You see, just as God called Abraham in the land Ur, just as God called the Israelites at the base of Sinai, just as God called the disciples tending their nets by their Galilean lake, just as God called the Puritans out of their exile in the Netherlands, so God has called us out as a pilgrim people.
Richard Neibuhr has written, “pilgrims are people in motion passing through territories not their own seeking something we might call completion.” The essence of this journey is transformation. We begin so encumbered with material attachments, ego needs, pride and insecurity that there is precious little room for trust in God.
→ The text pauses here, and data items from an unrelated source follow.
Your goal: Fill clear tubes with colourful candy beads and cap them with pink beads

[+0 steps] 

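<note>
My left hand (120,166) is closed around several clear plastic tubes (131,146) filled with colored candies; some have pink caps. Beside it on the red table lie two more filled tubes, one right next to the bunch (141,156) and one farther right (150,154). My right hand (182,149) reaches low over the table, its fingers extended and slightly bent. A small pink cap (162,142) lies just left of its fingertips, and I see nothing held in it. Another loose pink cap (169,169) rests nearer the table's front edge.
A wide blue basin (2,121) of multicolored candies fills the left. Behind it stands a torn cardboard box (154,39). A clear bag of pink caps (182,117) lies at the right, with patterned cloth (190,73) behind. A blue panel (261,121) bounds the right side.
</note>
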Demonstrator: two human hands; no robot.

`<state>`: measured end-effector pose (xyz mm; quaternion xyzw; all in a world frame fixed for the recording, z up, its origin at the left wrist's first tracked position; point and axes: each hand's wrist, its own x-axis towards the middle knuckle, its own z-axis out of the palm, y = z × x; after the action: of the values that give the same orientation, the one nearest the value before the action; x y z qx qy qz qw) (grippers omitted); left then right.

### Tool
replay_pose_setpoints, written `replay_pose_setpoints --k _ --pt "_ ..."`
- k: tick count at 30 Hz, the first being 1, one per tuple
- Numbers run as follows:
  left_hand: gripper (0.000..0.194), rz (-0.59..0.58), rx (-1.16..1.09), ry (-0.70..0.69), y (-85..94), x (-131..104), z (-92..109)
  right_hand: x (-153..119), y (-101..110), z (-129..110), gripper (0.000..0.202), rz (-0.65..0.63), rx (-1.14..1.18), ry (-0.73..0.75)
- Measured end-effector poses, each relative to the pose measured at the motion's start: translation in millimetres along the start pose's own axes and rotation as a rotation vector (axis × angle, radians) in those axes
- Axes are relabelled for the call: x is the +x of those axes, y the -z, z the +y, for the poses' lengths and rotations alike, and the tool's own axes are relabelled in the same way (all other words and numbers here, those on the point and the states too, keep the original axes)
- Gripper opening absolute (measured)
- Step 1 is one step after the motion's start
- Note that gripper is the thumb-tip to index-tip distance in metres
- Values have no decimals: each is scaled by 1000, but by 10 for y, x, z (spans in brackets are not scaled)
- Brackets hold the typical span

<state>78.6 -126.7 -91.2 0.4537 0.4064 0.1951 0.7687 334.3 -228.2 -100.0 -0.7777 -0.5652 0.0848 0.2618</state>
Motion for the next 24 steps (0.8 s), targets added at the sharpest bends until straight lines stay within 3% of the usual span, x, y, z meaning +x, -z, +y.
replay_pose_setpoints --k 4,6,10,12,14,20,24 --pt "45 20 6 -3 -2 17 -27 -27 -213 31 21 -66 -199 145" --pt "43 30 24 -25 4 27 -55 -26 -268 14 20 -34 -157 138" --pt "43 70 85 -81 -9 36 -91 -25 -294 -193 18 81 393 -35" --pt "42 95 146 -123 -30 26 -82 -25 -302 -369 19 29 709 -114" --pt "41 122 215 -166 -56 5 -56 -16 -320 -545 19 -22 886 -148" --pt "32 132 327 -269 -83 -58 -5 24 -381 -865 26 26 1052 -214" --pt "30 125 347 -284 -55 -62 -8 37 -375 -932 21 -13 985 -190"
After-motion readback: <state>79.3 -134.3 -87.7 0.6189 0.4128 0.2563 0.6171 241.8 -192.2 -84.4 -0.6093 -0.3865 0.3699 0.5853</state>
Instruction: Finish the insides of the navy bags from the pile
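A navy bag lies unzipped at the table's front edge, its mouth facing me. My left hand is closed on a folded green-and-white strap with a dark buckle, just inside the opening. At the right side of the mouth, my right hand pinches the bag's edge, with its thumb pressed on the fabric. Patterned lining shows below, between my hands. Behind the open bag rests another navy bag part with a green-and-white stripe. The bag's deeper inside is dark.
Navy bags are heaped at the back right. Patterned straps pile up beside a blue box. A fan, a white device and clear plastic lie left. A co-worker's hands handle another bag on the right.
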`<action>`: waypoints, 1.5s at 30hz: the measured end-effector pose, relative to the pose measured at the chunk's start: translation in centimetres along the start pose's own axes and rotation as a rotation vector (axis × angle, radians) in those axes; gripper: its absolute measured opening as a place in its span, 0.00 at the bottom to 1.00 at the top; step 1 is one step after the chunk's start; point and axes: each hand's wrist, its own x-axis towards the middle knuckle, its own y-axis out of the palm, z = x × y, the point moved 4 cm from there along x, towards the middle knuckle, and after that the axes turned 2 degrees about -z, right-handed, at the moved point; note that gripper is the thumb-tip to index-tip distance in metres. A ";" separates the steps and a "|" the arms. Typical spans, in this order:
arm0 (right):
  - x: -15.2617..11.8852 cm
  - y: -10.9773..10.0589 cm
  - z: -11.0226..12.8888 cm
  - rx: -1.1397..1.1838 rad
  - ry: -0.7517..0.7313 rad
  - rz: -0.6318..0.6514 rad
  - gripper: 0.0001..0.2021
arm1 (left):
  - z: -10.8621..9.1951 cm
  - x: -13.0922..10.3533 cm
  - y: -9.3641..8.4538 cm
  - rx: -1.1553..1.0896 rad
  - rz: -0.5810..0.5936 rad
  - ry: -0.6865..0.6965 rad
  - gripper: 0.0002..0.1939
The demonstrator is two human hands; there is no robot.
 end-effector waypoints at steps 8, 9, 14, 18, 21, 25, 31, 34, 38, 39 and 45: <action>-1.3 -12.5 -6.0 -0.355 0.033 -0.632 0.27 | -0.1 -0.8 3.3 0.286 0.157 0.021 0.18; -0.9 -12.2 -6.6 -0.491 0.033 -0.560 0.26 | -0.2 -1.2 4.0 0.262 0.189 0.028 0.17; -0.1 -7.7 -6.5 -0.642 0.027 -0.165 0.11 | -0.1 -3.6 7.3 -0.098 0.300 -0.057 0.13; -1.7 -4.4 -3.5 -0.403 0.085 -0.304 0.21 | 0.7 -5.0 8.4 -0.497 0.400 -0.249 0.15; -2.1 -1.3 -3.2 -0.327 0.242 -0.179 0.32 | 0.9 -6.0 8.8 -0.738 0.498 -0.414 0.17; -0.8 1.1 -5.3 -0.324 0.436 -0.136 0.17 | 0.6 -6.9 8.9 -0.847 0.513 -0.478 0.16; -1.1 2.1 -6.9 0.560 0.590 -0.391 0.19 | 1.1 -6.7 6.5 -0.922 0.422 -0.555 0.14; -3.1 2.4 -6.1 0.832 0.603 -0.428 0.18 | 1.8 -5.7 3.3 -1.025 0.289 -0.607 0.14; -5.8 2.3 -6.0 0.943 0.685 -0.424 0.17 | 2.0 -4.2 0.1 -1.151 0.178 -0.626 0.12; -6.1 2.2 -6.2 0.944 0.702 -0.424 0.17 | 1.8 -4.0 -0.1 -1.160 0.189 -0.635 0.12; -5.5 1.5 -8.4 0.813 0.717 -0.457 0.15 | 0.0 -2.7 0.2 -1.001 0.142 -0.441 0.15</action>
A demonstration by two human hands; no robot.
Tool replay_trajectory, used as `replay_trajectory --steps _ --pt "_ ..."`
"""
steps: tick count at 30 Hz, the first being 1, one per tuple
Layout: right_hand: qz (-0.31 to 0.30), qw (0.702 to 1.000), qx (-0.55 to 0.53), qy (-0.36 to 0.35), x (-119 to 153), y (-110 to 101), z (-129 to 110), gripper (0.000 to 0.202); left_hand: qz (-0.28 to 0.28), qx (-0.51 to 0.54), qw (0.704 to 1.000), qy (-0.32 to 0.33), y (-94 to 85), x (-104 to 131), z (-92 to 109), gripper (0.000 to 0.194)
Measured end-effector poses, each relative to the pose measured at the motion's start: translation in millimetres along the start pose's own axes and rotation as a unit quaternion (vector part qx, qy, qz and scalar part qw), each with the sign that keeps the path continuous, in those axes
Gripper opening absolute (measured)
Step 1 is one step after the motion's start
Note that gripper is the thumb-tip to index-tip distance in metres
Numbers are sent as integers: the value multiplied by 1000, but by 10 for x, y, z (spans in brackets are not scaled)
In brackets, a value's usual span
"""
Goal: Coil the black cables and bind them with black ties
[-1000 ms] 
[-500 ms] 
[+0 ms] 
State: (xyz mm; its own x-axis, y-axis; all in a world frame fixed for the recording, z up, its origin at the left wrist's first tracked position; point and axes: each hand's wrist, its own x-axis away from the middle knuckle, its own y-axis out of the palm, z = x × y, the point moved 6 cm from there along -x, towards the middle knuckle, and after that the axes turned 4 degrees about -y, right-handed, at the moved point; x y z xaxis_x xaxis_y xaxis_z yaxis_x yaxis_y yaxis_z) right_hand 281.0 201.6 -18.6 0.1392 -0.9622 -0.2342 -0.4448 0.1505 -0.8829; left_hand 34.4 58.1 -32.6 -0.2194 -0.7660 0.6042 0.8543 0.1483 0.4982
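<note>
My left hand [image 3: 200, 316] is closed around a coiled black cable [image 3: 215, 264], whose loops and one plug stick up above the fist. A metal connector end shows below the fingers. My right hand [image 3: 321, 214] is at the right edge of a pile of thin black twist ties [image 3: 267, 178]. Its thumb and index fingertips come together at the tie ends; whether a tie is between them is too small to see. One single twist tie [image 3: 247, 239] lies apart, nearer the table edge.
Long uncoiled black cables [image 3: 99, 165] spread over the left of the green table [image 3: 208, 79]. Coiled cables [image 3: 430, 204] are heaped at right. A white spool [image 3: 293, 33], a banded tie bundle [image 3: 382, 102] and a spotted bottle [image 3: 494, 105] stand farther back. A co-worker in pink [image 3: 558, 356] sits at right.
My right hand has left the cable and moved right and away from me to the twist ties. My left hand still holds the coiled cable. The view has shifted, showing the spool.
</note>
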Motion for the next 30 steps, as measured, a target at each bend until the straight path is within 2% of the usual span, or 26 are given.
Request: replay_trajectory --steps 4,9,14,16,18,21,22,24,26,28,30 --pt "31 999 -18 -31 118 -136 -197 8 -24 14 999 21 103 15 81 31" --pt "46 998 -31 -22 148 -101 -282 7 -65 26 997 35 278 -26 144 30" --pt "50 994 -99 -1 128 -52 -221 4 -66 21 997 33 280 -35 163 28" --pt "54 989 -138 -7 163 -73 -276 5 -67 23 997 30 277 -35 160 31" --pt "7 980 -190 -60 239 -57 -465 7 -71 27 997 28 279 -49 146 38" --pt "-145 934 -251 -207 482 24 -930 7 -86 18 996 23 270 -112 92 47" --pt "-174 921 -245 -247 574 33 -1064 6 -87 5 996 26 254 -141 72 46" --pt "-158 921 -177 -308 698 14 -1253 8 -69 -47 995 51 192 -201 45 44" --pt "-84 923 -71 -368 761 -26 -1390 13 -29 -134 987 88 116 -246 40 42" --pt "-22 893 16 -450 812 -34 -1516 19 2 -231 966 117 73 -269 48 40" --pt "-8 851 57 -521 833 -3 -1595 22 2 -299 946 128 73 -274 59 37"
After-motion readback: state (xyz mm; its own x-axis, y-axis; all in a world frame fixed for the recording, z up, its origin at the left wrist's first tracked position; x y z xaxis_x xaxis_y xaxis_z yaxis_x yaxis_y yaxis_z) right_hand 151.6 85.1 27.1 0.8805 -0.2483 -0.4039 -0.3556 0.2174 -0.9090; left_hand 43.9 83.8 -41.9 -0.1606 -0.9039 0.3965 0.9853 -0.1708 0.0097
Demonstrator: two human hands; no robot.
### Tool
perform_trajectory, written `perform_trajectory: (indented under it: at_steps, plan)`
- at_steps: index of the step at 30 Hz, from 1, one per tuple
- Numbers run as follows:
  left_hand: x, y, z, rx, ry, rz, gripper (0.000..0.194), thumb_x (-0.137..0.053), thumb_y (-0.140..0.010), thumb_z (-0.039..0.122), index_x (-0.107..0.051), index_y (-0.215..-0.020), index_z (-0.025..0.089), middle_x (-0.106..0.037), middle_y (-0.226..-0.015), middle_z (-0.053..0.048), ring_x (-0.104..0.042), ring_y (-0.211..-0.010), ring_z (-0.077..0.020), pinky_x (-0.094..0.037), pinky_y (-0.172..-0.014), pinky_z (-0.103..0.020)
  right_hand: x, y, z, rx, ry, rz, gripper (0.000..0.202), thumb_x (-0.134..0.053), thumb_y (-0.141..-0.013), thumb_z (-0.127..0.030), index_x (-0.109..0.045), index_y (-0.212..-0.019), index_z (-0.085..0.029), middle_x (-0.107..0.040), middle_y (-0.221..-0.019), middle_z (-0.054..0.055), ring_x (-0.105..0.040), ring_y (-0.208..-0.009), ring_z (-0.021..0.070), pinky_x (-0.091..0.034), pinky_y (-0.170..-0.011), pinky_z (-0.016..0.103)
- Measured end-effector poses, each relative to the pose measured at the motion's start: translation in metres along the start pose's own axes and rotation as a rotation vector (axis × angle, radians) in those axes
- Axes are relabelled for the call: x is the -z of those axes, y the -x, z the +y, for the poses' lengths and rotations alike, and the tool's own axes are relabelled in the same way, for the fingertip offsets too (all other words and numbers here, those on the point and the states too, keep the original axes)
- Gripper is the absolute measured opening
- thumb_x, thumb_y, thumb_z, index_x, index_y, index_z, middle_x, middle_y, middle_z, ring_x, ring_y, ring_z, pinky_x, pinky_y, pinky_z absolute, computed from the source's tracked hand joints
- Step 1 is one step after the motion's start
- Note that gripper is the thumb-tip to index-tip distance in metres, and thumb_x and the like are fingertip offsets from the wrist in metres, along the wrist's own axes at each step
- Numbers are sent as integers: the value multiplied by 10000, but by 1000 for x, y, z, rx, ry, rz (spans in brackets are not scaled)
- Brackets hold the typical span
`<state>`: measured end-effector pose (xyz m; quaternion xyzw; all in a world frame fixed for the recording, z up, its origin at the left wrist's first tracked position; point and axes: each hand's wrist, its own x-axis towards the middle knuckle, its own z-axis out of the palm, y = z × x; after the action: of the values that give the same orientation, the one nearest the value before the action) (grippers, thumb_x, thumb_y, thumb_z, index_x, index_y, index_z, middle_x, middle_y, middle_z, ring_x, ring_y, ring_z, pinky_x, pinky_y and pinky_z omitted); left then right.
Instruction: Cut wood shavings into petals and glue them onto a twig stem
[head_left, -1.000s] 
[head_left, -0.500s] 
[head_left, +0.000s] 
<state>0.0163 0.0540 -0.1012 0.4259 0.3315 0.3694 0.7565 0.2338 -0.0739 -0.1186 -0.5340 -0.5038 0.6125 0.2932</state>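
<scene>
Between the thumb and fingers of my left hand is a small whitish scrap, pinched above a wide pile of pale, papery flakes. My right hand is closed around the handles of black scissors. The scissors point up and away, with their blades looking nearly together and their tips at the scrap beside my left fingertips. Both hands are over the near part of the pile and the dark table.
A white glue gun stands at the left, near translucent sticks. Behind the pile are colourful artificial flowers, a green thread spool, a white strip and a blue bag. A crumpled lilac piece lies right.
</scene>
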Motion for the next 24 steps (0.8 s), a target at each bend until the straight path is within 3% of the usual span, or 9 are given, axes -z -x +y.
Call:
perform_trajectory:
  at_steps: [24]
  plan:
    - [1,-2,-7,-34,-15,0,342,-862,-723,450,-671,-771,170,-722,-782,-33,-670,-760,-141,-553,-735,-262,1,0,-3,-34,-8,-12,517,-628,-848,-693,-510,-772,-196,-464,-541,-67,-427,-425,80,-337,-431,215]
But the trails of pilgrims are always strewn with excess baggage, and as our mustard seed of trust in God slowly grows so our need for our worldly encumbrances gradually diminishes. Slowly, but surely, as we follow in the footsteps of our pilgrim savior, we’ll ease our white knuckled grip on the grasping, clawing, clamorous materialism of modern life and listen faithfully, patiently, attentively for the still small voice of the Spirit.
Then, as Isaiah promised, out of the thick darkness covering our lives the Lord will arise upon us and his glory will appear over us. Then we shall see and be radiant; and our hearts shall thrill and rejoice. Happy Epiphany! Amen.